#### MATERIAL PROVIDED
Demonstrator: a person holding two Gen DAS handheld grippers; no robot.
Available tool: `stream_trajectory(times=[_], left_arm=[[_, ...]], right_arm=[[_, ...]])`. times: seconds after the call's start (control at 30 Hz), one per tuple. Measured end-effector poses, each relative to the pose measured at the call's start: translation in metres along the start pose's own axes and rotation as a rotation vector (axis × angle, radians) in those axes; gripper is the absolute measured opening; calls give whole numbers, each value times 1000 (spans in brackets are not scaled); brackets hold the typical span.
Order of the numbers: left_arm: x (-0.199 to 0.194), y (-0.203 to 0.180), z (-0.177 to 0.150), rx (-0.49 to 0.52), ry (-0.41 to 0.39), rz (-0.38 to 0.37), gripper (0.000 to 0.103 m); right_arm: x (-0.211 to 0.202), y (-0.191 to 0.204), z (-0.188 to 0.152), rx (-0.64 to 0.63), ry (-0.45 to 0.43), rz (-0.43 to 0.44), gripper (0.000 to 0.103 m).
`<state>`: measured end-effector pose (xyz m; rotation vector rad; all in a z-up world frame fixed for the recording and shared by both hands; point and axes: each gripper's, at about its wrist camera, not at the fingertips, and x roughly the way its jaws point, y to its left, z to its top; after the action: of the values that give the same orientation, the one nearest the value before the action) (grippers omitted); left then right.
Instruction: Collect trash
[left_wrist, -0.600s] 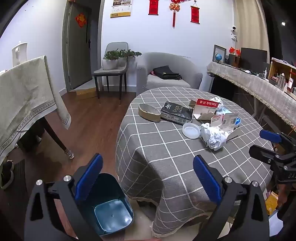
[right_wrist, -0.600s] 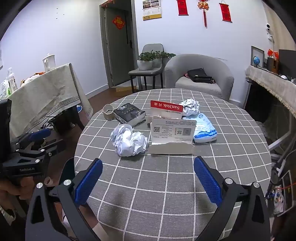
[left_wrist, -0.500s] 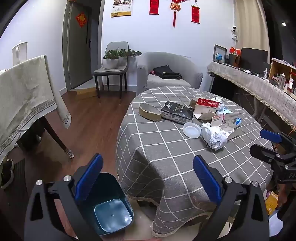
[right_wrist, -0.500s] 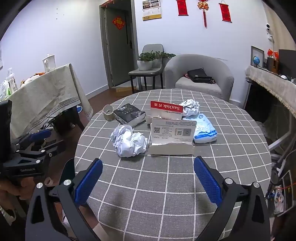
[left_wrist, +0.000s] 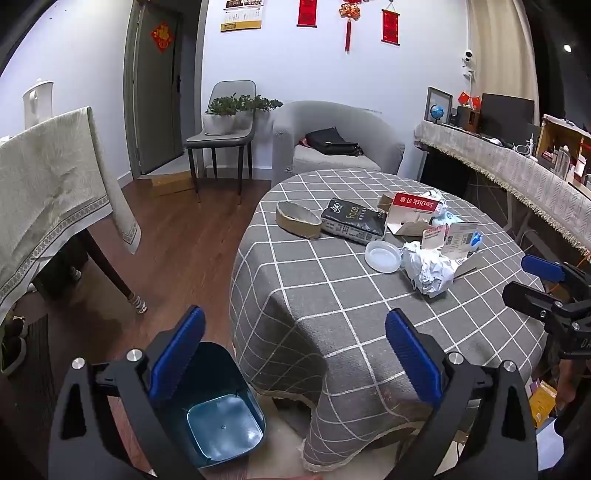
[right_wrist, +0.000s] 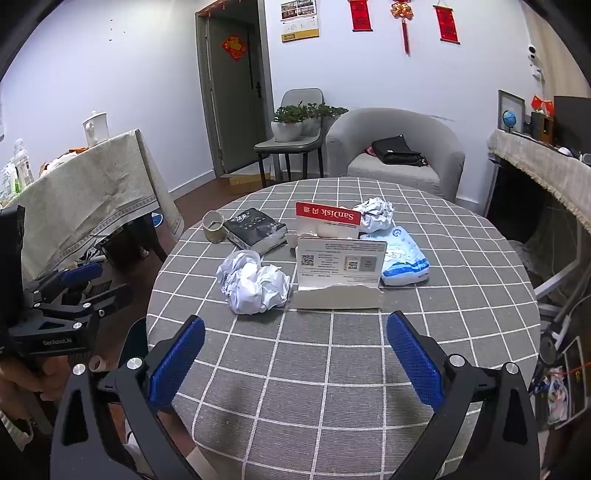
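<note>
Trash lies on a round table with a grey checked cloth (right_wrist: 332, 369): a big crumpled white paper ball (right_wrist: 253, 282) (left_wrist: 428, 267), an open white card box (right_wrist: 338, 273), a red-lidded SanDisk box (right_wrist: 327, 218) (left_wrist: 413, 206), a smaller paper ball (right_wrist: 375, 214), a blue-white pouch (right_wrist: 400, 254), a black packet (right_wrist: 255, 229) (left_wrist: 351, 221), a tape roll (right_wrist: 213, 226) (left_wrist: 297, 219) and a clear plastic lid (left_wrist: 382, 256). My right gripper (right_wrist: 293, 350) hangs open over the near table, short of the trash. My left gripper (left_wrist: 293, 350) is open by the table's left edge, above a blue bin (left_wrist: 218, 417) on the floor.
A cloth-covered table (left_wrist: 48, 177) stands to the left across the wooden floor. Behind are a grey armchair (left_wrist: 332, 144) with a black bag, a chair holding potted plants (left_wrist: 229, 122), and a door. A draped shelf (left_wrist: 517, 177) runs along the right.
</note>
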<state>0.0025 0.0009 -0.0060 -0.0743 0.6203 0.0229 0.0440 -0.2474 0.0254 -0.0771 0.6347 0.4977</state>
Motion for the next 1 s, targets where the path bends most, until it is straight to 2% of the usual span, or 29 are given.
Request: stream_trajectory(times=[1.0], left_arm=[[-3, -3, 1, 3, 4, -3, 100]], right_arm=[[-4, -8, -2, 23, -10, 2, 100]])
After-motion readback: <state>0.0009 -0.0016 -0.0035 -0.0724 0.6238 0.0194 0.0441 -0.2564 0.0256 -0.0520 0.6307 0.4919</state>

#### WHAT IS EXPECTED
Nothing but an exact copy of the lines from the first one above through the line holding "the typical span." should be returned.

#### RESPONSE
Demonstrator: a person holding two Gen DAS handheld grippers; no robot.
Available tool: `stream_trajectory(times=[_], left_arm=[[_, ...]], right_arm=[[_, ...]])`. times: seconds after the call's start (control at 30 Hz), one per tuple. Measured end-effector poses, each relative to the pose measured at the call's start: translation in metres along the start pose's own axes and rotation as a rotation vector (axis × angle, radians) in those axes; gripper is the absolute measured opening; calls give whole numbers, each value times 1000 (spans in brackets are not scaled); brackets hold the typical span.

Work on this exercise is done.